Een voorbeeld is inventarisnummer 217 in het archief van het Gemeentelijk Drinkwaterleidingbedrijf (633). Dat bevat onder meer correspondentie over een technisch ambtenaar die was geschorst vanwege zijn pro-Duitse houding. Eén van de bewijzen daarvoor was zijn lidmaatschap van het Nederlandsch Arbeidsfront, de nationaalsocialistische vakcentrale in de oorlogsjaren. De ambtenaar in kwestie gaf toe dat hij lid van het NAF was geweest, maar ontkende dat ideologische overwegingen daarbij een rol hadden gespeeld.
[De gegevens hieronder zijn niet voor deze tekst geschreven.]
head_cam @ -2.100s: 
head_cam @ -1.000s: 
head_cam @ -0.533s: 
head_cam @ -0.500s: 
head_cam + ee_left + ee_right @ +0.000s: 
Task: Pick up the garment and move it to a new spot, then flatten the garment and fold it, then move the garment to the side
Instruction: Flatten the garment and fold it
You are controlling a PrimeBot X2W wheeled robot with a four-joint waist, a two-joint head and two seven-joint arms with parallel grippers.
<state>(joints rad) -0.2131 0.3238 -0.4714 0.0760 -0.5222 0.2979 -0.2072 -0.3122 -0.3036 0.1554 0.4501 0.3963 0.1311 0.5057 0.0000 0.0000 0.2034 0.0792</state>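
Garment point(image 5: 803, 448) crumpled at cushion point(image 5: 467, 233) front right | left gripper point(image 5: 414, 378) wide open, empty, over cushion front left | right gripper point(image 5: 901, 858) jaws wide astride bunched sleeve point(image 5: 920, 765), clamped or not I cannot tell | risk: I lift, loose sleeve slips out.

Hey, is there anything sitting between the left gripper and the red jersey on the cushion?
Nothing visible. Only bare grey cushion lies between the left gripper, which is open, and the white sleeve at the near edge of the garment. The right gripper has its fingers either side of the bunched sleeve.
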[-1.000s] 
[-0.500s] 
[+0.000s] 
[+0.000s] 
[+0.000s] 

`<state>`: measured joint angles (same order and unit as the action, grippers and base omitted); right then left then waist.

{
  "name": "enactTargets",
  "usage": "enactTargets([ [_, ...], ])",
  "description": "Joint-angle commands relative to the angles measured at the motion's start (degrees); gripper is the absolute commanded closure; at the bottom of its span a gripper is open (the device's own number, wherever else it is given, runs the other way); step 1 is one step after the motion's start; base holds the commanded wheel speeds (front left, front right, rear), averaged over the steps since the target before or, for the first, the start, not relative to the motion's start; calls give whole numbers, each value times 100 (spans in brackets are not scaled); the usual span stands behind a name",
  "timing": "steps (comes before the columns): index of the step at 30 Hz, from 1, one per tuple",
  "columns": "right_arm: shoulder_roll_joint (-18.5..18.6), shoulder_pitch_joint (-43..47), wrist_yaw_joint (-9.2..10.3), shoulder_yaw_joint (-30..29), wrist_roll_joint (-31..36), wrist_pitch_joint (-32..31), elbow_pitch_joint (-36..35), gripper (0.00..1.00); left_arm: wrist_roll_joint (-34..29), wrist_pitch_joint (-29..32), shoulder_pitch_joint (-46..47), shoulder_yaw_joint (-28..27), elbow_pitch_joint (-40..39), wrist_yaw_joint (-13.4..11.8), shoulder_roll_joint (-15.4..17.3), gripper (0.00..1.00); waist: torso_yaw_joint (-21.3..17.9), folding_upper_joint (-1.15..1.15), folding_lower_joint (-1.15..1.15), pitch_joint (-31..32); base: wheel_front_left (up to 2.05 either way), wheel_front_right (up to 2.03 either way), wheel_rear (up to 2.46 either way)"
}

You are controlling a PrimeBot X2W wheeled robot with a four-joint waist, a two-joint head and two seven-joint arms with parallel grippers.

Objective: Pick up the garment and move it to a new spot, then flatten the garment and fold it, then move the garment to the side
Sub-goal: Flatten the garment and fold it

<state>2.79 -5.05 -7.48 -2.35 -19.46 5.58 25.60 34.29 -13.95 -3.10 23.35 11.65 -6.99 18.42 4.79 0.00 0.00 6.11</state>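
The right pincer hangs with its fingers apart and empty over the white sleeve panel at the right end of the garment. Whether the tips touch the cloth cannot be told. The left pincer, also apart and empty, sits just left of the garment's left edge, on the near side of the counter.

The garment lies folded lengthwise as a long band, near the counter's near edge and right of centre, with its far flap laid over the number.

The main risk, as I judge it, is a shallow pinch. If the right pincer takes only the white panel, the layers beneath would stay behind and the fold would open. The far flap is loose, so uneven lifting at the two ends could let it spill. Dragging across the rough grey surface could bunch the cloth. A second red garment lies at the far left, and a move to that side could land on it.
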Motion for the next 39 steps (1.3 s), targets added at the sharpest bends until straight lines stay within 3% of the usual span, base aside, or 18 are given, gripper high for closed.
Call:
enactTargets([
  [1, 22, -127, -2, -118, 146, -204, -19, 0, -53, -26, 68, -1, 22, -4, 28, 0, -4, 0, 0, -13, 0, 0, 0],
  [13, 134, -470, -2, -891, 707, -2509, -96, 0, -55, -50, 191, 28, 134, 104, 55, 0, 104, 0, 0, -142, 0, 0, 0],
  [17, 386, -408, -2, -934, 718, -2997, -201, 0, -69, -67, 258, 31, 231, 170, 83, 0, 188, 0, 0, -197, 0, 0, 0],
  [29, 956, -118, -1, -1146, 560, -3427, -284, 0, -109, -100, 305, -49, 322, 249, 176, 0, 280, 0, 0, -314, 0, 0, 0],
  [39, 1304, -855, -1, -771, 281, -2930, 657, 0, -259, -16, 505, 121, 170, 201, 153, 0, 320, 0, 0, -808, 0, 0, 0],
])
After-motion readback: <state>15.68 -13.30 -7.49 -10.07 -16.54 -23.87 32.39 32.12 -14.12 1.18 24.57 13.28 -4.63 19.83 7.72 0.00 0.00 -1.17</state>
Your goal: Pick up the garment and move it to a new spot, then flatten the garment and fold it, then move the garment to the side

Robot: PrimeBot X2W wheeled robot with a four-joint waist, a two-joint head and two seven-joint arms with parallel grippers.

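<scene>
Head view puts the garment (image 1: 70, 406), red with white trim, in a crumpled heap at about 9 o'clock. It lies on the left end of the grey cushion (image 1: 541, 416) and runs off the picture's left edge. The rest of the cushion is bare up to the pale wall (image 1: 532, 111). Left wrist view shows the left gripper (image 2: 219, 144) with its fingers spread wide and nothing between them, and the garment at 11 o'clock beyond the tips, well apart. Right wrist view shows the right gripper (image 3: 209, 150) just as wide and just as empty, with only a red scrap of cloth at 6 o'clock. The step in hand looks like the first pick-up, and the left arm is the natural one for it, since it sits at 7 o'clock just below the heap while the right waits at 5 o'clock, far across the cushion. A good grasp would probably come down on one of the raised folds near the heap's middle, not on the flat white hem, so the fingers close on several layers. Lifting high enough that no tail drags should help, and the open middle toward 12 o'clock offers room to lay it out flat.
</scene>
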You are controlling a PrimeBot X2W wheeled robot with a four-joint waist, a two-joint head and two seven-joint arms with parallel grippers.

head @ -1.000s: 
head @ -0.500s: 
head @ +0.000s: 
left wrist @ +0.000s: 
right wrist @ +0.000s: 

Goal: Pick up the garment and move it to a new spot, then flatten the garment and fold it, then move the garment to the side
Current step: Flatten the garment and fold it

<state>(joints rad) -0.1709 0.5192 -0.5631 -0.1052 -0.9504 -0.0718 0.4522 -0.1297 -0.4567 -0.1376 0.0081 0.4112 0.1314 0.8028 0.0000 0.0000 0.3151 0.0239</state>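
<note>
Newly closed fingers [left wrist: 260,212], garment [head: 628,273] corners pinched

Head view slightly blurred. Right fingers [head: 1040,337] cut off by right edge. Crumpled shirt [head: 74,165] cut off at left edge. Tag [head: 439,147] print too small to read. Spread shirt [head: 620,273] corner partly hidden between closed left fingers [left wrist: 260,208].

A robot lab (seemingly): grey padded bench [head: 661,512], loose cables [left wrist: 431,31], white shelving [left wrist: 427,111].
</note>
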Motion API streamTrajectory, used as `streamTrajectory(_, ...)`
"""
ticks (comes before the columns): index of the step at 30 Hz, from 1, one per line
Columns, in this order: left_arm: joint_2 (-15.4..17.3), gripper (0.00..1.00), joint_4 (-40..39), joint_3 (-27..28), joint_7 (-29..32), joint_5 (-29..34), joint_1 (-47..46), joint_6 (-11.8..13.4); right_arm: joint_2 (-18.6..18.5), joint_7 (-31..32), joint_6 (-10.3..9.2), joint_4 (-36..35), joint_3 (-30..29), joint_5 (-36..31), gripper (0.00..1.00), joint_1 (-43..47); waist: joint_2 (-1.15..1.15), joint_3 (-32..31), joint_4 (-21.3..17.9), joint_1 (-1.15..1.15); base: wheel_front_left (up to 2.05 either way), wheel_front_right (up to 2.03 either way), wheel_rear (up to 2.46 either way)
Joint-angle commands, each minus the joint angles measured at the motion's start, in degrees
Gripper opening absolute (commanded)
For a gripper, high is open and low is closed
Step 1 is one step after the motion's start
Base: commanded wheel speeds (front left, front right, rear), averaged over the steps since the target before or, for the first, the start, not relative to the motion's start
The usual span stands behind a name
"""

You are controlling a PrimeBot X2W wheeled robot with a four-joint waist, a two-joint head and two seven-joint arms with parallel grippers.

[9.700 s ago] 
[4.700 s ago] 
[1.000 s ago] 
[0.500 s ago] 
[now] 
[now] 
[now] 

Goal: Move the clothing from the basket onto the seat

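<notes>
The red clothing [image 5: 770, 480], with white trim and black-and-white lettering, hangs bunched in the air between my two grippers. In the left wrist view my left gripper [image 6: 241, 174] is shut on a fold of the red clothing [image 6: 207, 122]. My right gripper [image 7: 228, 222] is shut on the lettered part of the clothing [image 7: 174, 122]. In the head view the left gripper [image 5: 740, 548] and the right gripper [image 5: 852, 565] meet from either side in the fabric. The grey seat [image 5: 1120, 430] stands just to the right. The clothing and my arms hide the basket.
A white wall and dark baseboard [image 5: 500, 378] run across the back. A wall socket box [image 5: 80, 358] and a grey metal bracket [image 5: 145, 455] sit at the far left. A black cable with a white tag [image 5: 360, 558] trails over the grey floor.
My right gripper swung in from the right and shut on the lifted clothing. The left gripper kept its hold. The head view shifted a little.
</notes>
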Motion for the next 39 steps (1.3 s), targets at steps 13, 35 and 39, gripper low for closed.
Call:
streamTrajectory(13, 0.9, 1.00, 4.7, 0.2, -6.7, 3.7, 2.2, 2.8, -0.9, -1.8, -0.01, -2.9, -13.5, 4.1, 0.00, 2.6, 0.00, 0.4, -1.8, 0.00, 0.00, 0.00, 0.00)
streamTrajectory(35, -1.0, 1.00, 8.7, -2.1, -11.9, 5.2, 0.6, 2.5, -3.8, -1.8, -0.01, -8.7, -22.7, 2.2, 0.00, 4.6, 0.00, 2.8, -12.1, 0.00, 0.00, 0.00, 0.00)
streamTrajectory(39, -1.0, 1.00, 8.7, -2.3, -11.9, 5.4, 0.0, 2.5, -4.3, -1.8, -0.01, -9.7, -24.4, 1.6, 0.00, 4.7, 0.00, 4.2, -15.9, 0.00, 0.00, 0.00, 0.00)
Vaderlandsliefde had hem naar eigen zeggen bij het NAF gebracht: ‘Mijn persoonlijke overtuiging is, dat men in tijden van bezetting op Nationale grondslag naar sociale verbetering kan streven los van politiek. Propagandist voor een politieke beweging ben ik nooit geweest, doch voelde mij aangetrokken door die groep menschen die zeiden; onderzoekt ook in bezettingstijd alle dingen en behoudt het goede.’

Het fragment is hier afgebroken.